**Task to complete**
Give back the lines below verbatim, omitting all pictures.

───

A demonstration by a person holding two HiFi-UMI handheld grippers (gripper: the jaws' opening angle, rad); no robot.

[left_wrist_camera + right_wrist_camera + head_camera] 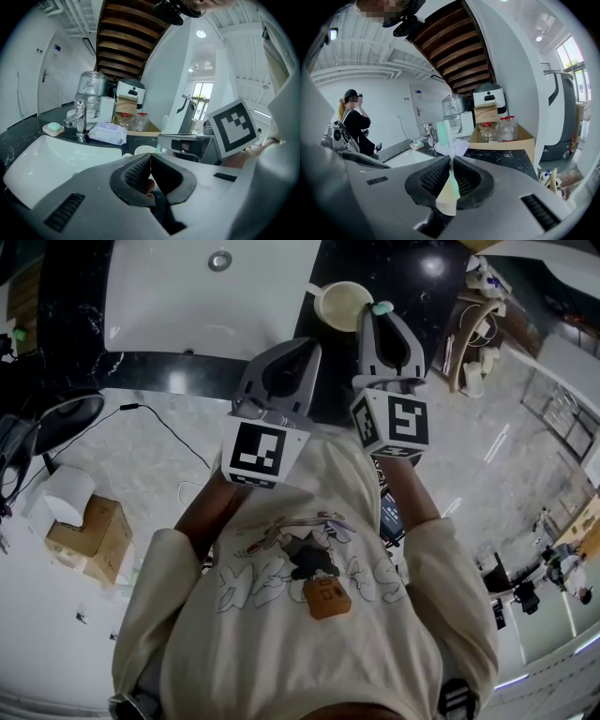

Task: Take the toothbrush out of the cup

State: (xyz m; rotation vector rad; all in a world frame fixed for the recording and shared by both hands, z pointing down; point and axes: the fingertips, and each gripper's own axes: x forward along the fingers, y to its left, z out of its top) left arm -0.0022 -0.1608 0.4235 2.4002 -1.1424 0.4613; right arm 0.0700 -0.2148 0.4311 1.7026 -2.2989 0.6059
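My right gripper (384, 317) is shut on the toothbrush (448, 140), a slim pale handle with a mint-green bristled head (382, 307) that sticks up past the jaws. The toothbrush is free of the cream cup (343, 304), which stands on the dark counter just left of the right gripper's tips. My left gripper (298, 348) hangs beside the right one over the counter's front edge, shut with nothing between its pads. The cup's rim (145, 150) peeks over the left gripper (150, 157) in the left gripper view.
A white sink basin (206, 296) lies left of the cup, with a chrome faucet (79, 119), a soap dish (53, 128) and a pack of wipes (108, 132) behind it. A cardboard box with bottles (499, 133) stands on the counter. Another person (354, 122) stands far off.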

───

**Result below**
A demonstration by a person holding two HiFi-UMI handheld grippers (gripper: the jaws' opening angle, rad); no robot.

[left_wrist_camera + right_wrist_camera + head_camera] 

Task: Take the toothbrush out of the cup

State: (xyz m; rotation vector rad; all in a world frame fixed for the recording and shared by both hands, z pointing down; point and axes: the fingertips, and each gripper's own axes: x forward along the fingers, y to its left, z out of its top) left arm -0.0022 -0.1608 0.4235 2.4002 -1.1424 0.4613; right arm 0.0700 -0.2148 0.4311 1.7026 -2.2989 0.6059
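My right gripper (384, 317) is shut on the toothbrush (448, 140), a slim pale handle with a mint-green bristled head (382, 307) that sticks up past the jaws. The toothbrush is free of the cream cup (343, 304), which stands on the dark counter just left of the right gripper's tips. My left gripper (298, 348) hangs beside the right one over the counter's front edge, shut with nothing between its pads. The cup's rim (145, 150) peeks over the left gripper (150, 157) in the left gripper view.
A white sink basin (206, 296) lies left of the cup, with a chrome faucet (79, 119), a soap dish (53, 128) and a pack of wipes (108, 132) behind it. A cardboard box with bottles (499, 133) stands on the counter. Another person (354, 122) stands far off.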

This completes the requested output.